The service specific provider will be exposed to terraform under the name "hpegl".

# Set-up for terraform >= v0.13
terraform {
  required_providers {
    hpegl = {
      source  = "terraform.example.com/caas/hpegl"
      version = ">= 0.0.1"
    }
  }
}

We've added support for programmatically-generated IAM tokens. These tokens are returned by a Token Retrieve Function that is created and placed in the meta map[string]interface{} by the hpegl provider. At the moment we use service client creds to generate tokens. We support two types of service-client:

• HPE Service Clients
• API-vended Service Clients

By default we assume that the service client being used is an API-vended one. The information needed by the IAM libraries for each type of service client is exposed as env-vars.

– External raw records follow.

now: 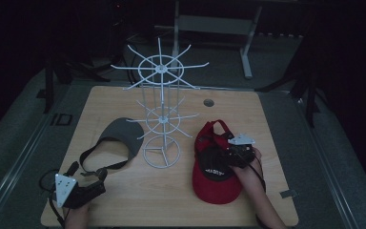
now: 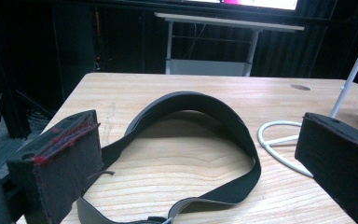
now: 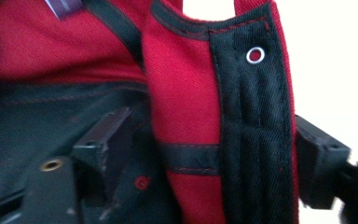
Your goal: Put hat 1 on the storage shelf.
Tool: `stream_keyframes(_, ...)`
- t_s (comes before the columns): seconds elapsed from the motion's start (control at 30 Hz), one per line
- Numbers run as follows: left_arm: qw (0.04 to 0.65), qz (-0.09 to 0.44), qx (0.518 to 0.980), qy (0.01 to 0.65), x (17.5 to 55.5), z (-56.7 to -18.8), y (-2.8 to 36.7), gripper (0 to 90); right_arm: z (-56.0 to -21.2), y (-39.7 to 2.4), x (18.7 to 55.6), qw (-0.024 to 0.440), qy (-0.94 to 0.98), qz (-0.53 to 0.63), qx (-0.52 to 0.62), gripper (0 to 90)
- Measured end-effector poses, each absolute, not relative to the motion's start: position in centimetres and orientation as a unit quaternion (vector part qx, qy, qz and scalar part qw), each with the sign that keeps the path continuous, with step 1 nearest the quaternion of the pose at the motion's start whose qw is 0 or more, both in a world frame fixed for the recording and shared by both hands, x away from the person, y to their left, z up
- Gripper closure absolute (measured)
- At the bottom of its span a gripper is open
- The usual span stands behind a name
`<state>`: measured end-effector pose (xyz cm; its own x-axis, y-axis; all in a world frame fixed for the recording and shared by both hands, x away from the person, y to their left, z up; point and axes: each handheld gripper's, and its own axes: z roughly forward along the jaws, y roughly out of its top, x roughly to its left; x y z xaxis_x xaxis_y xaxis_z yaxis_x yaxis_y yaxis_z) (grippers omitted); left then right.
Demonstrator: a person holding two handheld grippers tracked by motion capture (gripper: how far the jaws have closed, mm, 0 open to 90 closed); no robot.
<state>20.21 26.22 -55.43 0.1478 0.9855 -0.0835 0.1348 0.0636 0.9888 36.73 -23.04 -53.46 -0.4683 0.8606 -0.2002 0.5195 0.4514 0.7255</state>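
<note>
Two caps lie on the wooden table, which takes up the middle of the high view. The white wire display rack stands upper centre of that frame, its round base ring resting on the wood between the caps and its spokes fanning out at two levels.

The red and black cap sits right of centre, crown opening turned up, peak toward the lower edge of the frame. The grey visor lies left of centre, its dark strap looping toward the lower left; in the left gripper view the same strap curves across the middle of the frame, flat on the wood, with the rack's base ring at the right.

The right gripper rests at the red and black cap's right rim, right of centre in the high view. In the right gripper view a fold of the cap's red and black wall stands between the two jaws; one jaw is inside the cap, the other outside, and a gap still shows at each side, so the pads are not yet pressing.

The left gripper lies at the lower left, jaws spread wide, just short of the visor's strap and holding nothing.
</note>
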Motion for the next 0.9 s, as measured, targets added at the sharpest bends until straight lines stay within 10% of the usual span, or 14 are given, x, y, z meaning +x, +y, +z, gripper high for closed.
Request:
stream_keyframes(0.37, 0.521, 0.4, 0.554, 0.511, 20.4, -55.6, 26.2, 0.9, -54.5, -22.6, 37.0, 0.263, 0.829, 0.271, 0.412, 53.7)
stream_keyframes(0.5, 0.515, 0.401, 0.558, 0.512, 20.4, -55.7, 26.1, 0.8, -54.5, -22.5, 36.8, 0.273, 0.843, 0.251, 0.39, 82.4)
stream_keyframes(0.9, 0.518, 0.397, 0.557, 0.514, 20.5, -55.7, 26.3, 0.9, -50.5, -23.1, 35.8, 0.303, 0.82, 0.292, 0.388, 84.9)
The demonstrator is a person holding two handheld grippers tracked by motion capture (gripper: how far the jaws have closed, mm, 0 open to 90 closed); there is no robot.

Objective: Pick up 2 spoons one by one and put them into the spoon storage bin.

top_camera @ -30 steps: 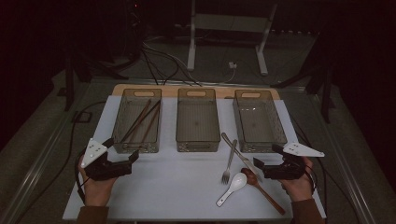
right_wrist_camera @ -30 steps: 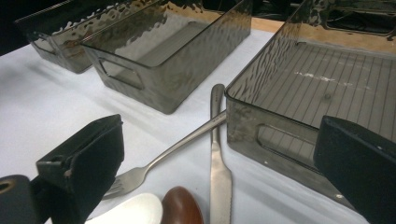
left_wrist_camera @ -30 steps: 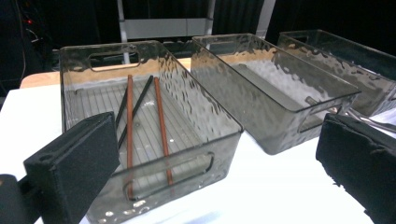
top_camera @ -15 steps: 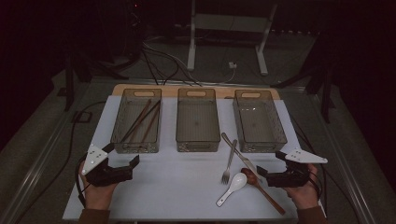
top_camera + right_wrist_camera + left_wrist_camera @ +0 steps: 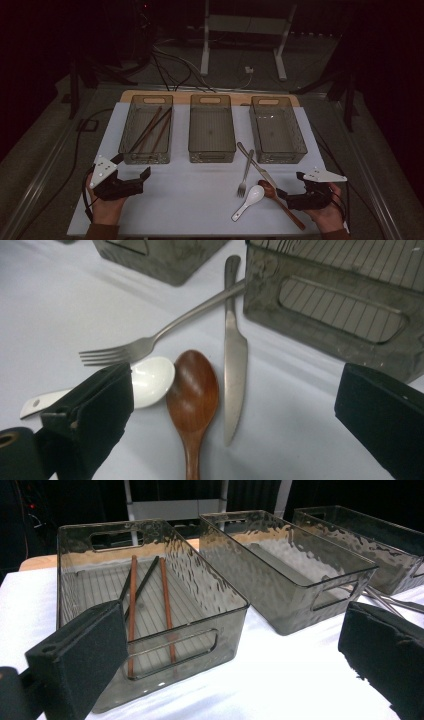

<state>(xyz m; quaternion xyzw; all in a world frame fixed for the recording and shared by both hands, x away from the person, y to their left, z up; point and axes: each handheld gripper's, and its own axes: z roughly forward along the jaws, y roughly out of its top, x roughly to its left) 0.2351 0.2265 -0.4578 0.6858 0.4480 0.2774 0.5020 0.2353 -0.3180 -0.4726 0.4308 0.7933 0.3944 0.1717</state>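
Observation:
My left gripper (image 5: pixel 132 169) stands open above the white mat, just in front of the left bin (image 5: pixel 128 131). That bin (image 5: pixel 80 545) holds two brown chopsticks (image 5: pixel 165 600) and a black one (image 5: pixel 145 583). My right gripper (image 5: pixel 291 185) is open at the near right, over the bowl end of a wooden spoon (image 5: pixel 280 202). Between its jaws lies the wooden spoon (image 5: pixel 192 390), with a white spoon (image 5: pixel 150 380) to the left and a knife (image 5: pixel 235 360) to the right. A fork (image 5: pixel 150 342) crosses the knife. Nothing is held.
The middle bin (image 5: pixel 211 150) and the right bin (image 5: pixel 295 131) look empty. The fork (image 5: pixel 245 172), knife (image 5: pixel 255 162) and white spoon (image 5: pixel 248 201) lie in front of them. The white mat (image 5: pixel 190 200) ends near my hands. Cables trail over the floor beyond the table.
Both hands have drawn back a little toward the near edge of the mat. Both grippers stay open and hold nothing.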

export HPEGL_TENANT_ID=< tenant-id >
export HPEGL_USER_ID=< service client id >
export HPEGL_USER_SECRET=< service client secret >
export HPEGL_IAM_SERVICE_URL=< the "issuer" URL for the service client  >

Pre-requisites:

• The git command-line utility
• The go programming language package
• Terraform (Version: v1.1.0)

Install the Terraform Provider binary to the local env:

$ make install

Export the required environment variables:

export HPEGL_TENANT_ID=<tenant-id>
export HPEGL_USER_ID=<service client id>
export HPEGL_USER_SECRET=<service client secret>
export HPEGL_IAM_SERVICE_URL=<the "issuer" URL for the service client >
export TF_VAR_HPEGL_SPACE=<space-id>

To initialize the terraform:

$ cd examples/resources/hpegl_caas_cluster
$ terraform init

Note: Ensure there is no .terraform.lock.hcl or .terraform in examples/cluster-create before running terraform init. If this file/folder is present, manually delete it beform initializing the terraform.

Update examples/resources/hpegl_caas_cluster/resource.tf with all the the necessary values

For dev/integ setup, the provider to be used in the .tf file is :

provider hpegl {
  caas {
    api_url = "https://mcaas.intg.hpedevops.net/mcaas"
  }
}

For prod setup, the provider to be used in the .tf file is :

provider hpegl {
  caas {
  }
}

To create the terraform plan:

terraform plan

To apply the plan and create a cluster:

terraform apply

Note: The timeout for cluster creation is set to 60 mins.

To delete the cluster:

terraform destroy

On every release in this repository, a PR is raised in terraform-provider-hpegl by dependabot, as per the changes in the release. The GL Team then reviews and merges the PR and goes forward with their release process. They will handle publishing a new version of the terraform-provider-hpegl. The latest version will then be available in the official Terraform registry.